= Sleep–wake activity inventory =

The sleep–wake activity inventory (SWAI) is a subjective multidimensional questionnaire intended to measure sleepiness.

==The instrument==
The SWAI consists of 59 items that provide six subscale scores: excessive daytime sleepiness, nocturnal sleep, ability to relax, energy level, social desirability, and psychic distress. Each item is rated on a 1 to 9 semicontinuous Likert type scale from "always" to "never", based on the previous seven days. The SWAI was normed on 554 subjects in the early 1990s and is currently being validated or has been validated in multiple languages, including Spanish, French and Dutch.

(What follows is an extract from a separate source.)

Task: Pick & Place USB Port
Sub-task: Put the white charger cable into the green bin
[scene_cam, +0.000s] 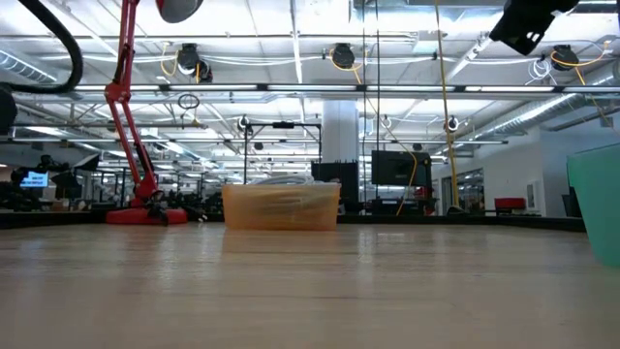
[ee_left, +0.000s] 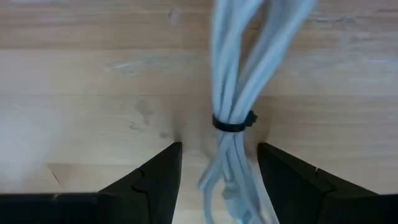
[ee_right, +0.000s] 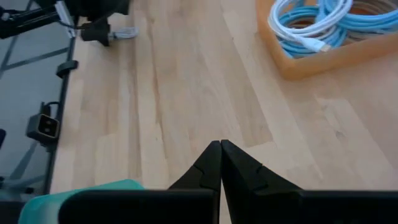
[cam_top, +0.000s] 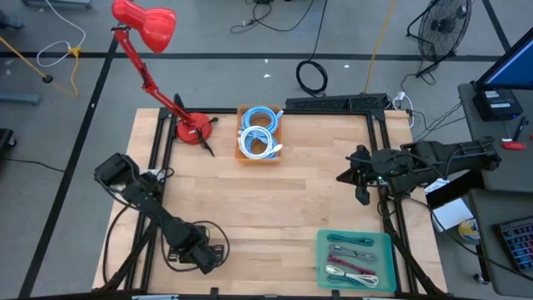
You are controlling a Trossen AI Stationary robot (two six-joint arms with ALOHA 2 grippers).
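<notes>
A white USB cable bundle (ee_left: 233, 93), cinched by a black tie (ee_left: 233, 121), lies on the wooden table (cam_top: 275, 200) near its near left corner; it also shows in the right wrist view (ee_right: 124, 32). My left gripper (ee_left: 217, 149) points down over it, open, one finger on each side of the bundle just below the tie. In the high view the left gripper (cam_top: 202, 255) hides the cable. My right gripper (ee_right: 221, 144) is shut and holds nothing, raised above the table's right side (cam_top: 341, 177).
An orange bin (cam_top: 260, 133) with coiled blue and white cables stands at the far middle. A teal tray (cam_top: 354, 260) with several cables sits at the near right. A red desk lamp (cam_top: 154, 50) stands on its base (cam_top: 191, 129) at the far left.
</notes>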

For the excessive daytime sleepiness subscale (SWAI-EDS), a score of 40 or below indicates excessive sleepiness, a score of between 40 and 50 indicates possible sleepiness and a score of greater than 50 is normal.

A short form of the SWAI exists that contains items for the excessive daytime sleepiness and nocturnal sleep subscales only.

==Comparison with other sleepiness assessments==
The SWAI has been compared to the multiple sleep latency test (MSLT), which is an objective measure that is considered the gold standard of sleepiness assessment; it measures sleep onset latency during several daytime opportunities. The SWAI-EDS has been found to correlate moderately to highly with average MSLT scores.

Other sleepiness scales, including the Stanford sleepiness scale and the Epworth sleepiness scale (ESS), exist. However, the ESS does not correlate as highly with the MSLT as the SWAI. The ESS is currently the most prevalent measure of excessive sleepiness.

==History==
The SWAI was developed by Drs. Leon Rosenthal, Timothy Roehrs and Tom Roth at the Sleep Disorders and Research Center at the Henry Ford Hospital in Detroit, Michigan.